North Korea test-fired two short-range missiles Wednesday, an unsettling reminder of the reclusive communist regime's ability to cause instability in the region where a standoff persists over its nuclear program.

The development underscored the dangers posed by the country's longer-range missiles and professed nuclear weapons program.

Pyongyang shocked Tokyo and other nations when it test-fired a ballistic missile over northern Japan in 1998. It has since test-fired short-range missiles many times, including one launched into the Sea of Japan in May. In 2003, North Korea test-fired short-range land-to-ship missiles at least three times during heightened tensions over its nuclear program.

White House spokesman Scott McClellan said the U.S. government had independently confirmed that North Korea fired the two surface-to-air missiles.

Hours later, the test was also confirmed by a South Korean military intelligence official, who spoke on condition of anonymity due to the sensitive nature of the information.

The official told The Associated Press that there had been indications of a missile launch over the past two days, including the transfer of equipment to the area of the launch site at Sabujin, just below the city of Kim Chaek on North Korea's northeast coast.

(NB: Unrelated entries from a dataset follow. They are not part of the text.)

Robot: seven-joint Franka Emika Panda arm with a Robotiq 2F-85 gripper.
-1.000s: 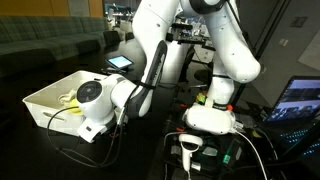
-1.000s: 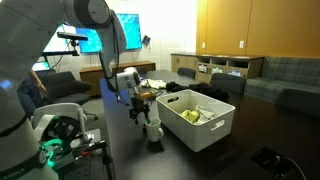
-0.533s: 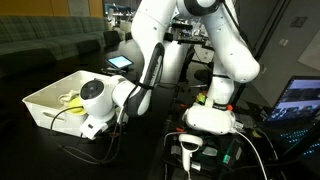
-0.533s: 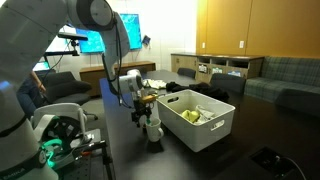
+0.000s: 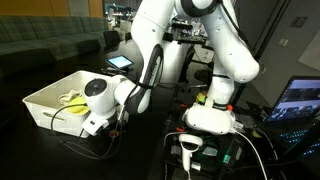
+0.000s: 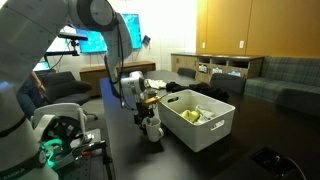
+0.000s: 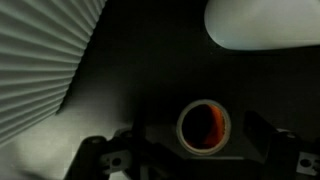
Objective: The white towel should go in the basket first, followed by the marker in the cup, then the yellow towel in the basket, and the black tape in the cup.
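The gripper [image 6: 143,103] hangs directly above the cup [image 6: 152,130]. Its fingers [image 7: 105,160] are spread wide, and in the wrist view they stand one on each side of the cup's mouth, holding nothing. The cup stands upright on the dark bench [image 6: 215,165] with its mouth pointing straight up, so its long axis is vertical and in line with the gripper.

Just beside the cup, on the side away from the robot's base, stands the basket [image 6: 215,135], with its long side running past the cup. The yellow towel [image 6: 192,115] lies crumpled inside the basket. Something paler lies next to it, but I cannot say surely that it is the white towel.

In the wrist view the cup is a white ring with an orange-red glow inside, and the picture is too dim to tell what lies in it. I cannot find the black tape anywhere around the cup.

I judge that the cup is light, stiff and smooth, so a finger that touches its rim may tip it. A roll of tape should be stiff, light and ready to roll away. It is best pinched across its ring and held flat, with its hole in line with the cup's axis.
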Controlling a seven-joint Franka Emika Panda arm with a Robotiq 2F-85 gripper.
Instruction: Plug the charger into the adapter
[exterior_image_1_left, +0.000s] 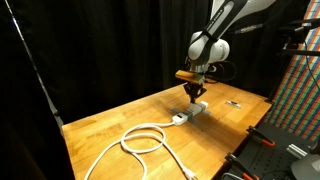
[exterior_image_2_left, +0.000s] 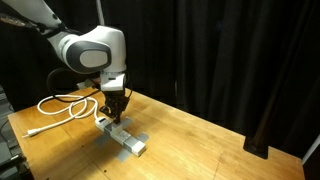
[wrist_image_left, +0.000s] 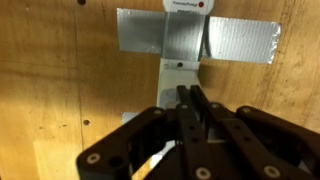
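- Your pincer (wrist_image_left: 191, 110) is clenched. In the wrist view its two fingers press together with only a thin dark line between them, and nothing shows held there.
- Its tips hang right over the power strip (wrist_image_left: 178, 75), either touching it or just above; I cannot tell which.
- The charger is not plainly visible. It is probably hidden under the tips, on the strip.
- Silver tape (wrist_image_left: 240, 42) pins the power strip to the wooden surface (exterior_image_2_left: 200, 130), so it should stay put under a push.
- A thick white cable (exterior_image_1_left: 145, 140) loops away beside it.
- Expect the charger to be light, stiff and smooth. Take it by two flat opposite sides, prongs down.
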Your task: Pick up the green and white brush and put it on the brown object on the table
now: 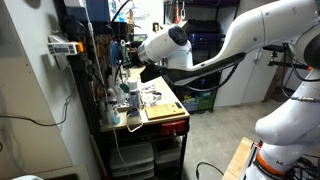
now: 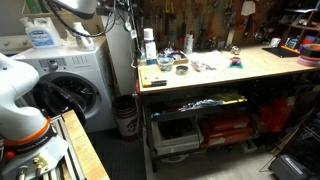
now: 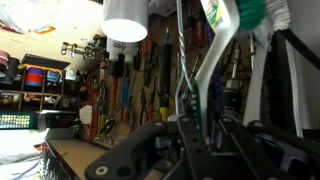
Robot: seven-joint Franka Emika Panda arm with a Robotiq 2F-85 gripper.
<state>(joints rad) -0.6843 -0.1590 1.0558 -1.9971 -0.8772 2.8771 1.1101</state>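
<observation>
In the wrist view my gripper (image 3: 205, 105) has its two dark fingers close together around the thin handle of the green and white brush (image 3: 238, 12). The brush head sticks up at the top right. In an exterior view the gripper (image 1: 134, 92) hangs over the back left part of the workbench among small bottles. The brown object, a flat tan board (image 1: 164, 111), lies on the bench just in front of and beside the gripper. The brush itself is too small to make out in the exterior views.
A white bottle (image 3: 125, 25) stands close to the gripper. Tools hang on the wall (image 3: 130, 90) behind. The workbench (image 2: 215, 68) carries bottles, a bowl and small items. A washing machine (image 2: 70, 85) stands beside it, and storage bins sit under it.
</observation>
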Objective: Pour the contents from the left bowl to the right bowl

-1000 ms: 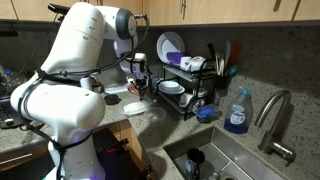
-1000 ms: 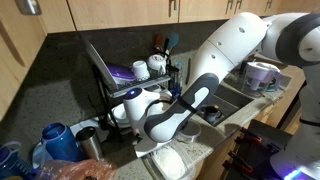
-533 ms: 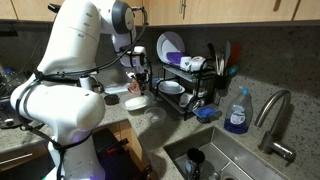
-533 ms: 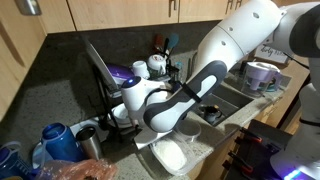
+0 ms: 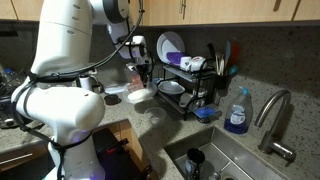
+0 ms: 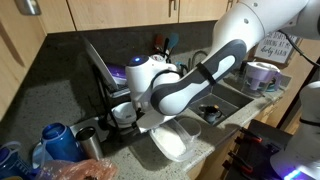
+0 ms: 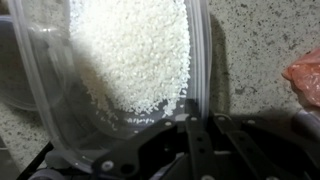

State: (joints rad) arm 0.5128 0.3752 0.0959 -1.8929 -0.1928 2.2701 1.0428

Japan's Kyodo News agency gave conflicting details about Wednesday's launches, saying a security source in China told it the missiles were fired by mistake in the direction of China and apparently landed in North Korean territory.

However, the agency also quoted a Western military source as saying the missiles were test-fired from North Korea's eastern coast toward the Sea of Japan. At least one missile landed in the sea about 60 miles northeast of the launch site, Kyodo said, citing a Japanese defense official.

"Indications are that North Korea launched two short-range missiles," McClellan said in an e-mail to reporters traveling with President Bush. "We have consistently pointed out that North Korea's missile program is a concern that poses a threat to the region and the larger international community," he said.

The White House said Wednesday's launches demonstrated the importance of six-party negotiations aimed at resolving the crisis over Pyongyang's nuclear weapons program.

"We work closely with our allies in the region on ballistic missile defense and to maintain a strong deterrent against the threat North Korea poses," McClellan said. "We believe the six-party talks remain the way to get North Korea to abandon its nuclear ambitions and deal with the threat from its missile program and activities."

Although North Korea announced a moratorium on missile tests a year later, it has since test-fired short-range missiles many times, including one launched into the Sea of Japan in May.

U.S. officials said North Korea should abide by its missile moratorium, and that its activities demonstrated the importance of getting Pyongyang to drop its boycott of six-nation talks on halting its nuclear weapons program.

"So we would call upon North Korea to abide by the moratorium concerning missile tests," U.S. State Department spokesman Sean McCormack said in Washington.

North Korea would be extremely hesitant to do anything to offend China, its last major benefactor, and the type of missiles reportedly fired wouldn't pose much of a threat far beyond its borders. Despite remaining technically at war with South Korea, the sides have embarked on reconciliation efforts since a 2000 summit between their leaders, and many South Koreans don't view the North as a threat.

Pyongyang recently has pursued diplomacy to resolve its nuclear standoff, sending a top diplomat to New York for a briefing Tuesday by U.S. officials on the country's alleged illicit financial activities.

The U.S. last year blacklisted a Macau bank and North Korean companies it said were involved in counterfeiting, money laundering and weapons proliferation — a move that prompted the North to boycott international arms talks. After the New York briefing, the North maintained it won't return to disarmament negotiations but said it has proposed ways to resolve the issue.

"At a time when North Korea is trying to play the diplomatic card, it wouldn't necessarily make sense for them to try and pull out the military card as well," said Jon Wolfstahl, a fellow at the Center for Strategic and International Studies in Washington.

The commander of the U.S. military in South Korea, Army Gen. B.B. Bell, said Tuesday in Washington that reports indicated the North was "preparing to field a new intermediate-range ballistic missile which could easily reach United States facilities in Okinawa, Guam and possibly Alaska," according to prepared comments.

However, Bell noted the North Koreans had done "very little" in recent years on long-range ballistic missiles. Instead, he said officials have seen increasing work on short-range missiles that could be used on the Korean Peninsula.

Besides producing a large number of weapons, Bell said North Korea also "appears willing to sell to anyone."

It isn't known if the North has built a functioning nuclear weapon as it claims, since the country isn't believed to have performed any nuclear tests. Putting a device on a missile is even more complicated, and there's no evidence the North has done that either.

Still, experts believe the North has extracted enough plutonium from its main nuclear reactor for at least a half-dozen nuclear weapons or more — a concern that has lately been getting less attention due to the intense diplomacy surrounding the Iranian nuclear crisis.

"We're getting 24-7 coverage on Iran — which is still likely several years away from being able to produce a single nuclear weapon — and little coverage on North Korea, which any day could shut down its nuclear reactor and obtain the plutonium for what could be its 10th, 11th or 12th nuclear weapon," Wolfstahl said.